▶ _What is being asked_: Nothing outside the range is wanted. Repeat exactly the lines below from the one with "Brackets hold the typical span" through the one with "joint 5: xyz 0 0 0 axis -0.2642".

BEGIN

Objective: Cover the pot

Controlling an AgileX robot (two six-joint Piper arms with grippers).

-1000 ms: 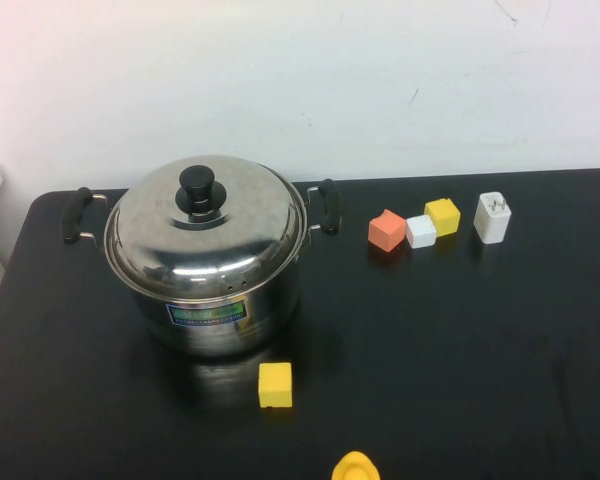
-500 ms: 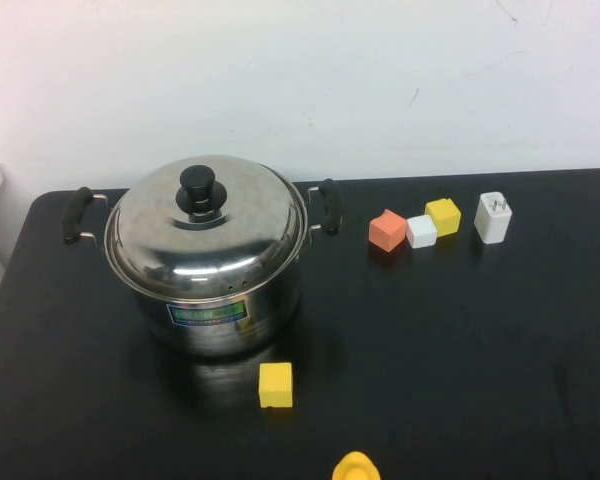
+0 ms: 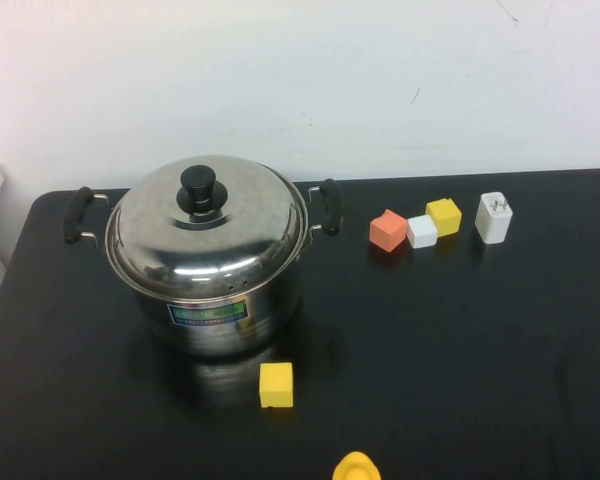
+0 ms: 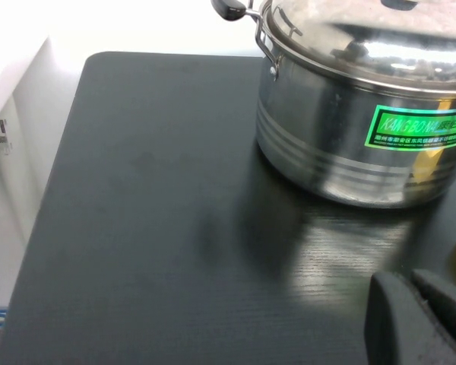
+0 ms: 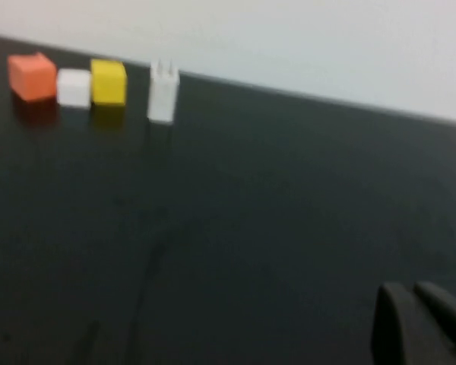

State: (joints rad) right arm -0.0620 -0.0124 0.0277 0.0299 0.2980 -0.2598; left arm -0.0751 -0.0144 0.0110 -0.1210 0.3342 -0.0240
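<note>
The pot (image 3: pixel 215 310), a large shiny steel stockpot with two black side handles and a blue-green label, stands at the table's left. A domed steel lid (image 3: pixel 205 225) with a black knob (image 3: pixel 200 188) sits on top of it. The pot also shows in the left wrist view (image 4: pixel 365 144). Neither arm shows in the high view. My left gripper (image 4: pixel 410 293) is shut and empty, low over the table in front of the pot and apart from it. My right gripper (image 5: pixel 410 296) is shut and empty over bare table, away from the blocks.
A yellow block (image 3: pixel 275 385) lies just in front of the pot. A yellow object (image 3: pixel 355 468) pokes in at the front edge. An orange block (image 3: pixel 387 230), a white block (image 3: pixel 421 231), a yellow block (image 3: pixel 442 216) and a white plug adapter (image 3: pixel 493 217) sit at the back right.
</note>
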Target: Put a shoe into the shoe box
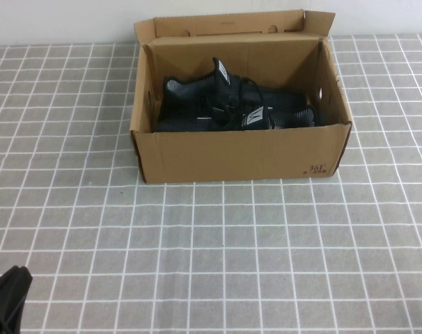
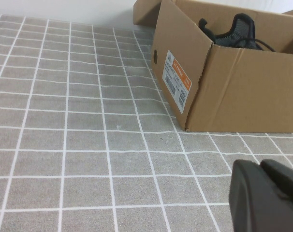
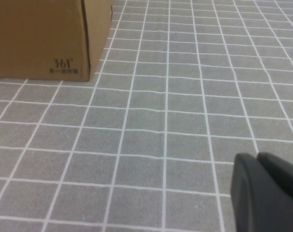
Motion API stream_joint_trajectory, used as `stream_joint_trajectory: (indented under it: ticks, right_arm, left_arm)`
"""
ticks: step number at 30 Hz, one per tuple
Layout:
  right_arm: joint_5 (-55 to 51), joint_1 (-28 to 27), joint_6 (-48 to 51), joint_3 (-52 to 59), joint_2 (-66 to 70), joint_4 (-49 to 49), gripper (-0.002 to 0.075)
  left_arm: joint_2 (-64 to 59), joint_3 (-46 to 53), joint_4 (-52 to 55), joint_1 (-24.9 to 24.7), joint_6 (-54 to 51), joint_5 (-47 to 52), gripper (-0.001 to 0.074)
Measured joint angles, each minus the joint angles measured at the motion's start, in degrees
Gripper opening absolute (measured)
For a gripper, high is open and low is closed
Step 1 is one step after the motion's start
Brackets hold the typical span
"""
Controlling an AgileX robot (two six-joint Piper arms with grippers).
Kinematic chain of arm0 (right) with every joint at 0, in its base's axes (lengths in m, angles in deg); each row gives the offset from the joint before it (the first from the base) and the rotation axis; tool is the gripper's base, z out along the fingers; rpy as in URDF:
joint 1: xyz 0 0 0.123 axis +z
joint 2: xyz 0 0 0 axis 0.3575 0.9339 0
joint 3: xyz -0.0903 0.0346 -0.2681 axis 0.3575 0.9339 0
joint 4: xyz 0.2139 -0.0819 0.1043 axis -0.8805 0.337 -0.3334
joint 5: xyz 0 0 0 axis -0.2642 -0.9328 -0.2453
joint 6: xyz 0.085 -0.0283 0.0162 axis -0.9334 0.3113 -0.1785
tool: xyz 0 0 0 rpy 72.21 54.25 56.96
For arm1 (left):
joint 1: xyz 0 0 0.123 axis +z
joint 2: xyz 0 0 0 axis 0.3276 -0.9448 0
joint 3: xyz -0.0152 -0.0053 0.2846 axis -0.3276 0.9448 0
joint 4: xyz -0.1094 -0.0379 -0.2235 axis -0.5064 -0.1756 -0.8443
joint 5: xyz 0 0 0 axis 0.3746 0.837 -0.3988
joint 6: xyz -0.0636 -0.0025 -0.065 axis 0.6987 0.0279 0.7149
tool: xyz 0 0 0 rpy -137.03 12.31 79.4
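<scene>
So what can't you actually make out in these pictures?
- Black knit sneakers in the brown cardboard shoe box: lower halves hidden by the front wall in the high view.
- Left gripper: cut off by the picture's edge in the left wrist view.
- Right gripper: cut off likewise in the right wrist view; absent from the high view.
- Orange-and-white label: print too small to read.

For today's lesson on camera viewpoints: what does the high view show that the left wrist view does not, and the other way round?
Only the high view shows both black sneakers lying side by side inside the shoe box, its raised lid flap and its "361" print. Only the left wrist view shows the orange-and-white label on the box's end wall. Both show the box, the grey tiled table and the left gripper, low and near the robot. The right gripper appears only in its own view.
</scene>
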Motion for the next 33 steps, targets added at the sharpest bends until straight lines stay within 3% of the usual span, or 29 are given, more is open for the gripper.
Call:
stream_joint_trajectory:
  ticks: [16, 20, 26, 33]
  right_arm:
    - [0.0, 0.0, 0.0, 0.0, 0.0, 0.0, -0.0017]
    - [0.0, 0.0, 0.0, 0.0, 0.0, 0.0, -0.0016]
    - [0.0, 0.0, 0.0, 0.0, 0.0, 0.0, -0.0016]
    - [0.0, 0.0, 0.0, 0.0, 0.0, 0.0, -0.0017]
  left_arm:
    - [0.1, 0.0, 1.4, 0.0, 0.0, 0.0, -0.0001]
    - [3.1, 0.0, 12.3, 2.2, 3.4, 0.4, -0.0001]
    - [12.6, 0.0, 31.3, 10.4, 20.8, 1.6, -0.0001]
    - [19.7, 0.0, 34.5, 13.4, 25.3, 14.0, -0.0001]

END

▶ _Task output_:
Brackets hold the typical span
"""
Controlling an AgileX robot (two six-joint Piper arms with grippers).
Kinematic chain of arm0 (right) with every joint at 0, in its base's axes (lengths in m, angles in deg); each row gives the offset from the joint before it (the first from the base) and the rotation axis; tool is the gripper's base, z out along the fingers; rpy as in URDF:
joint 1: xyz 0 0 0.123 axis +z
joint 2: xyz 0 0 0 axis 0.3575 0.9339 0
joint 3: xyz -0.0903 0.0346 -0.2681 axis 0.3575 0.9339 0
joint 4: xyz 0.2139 -0.0819 0.1043 axis -0.8805 0.337 -0.3334
joint 5: xyz 0 0 0 axis -0.2642 -0.9328 -0.2453

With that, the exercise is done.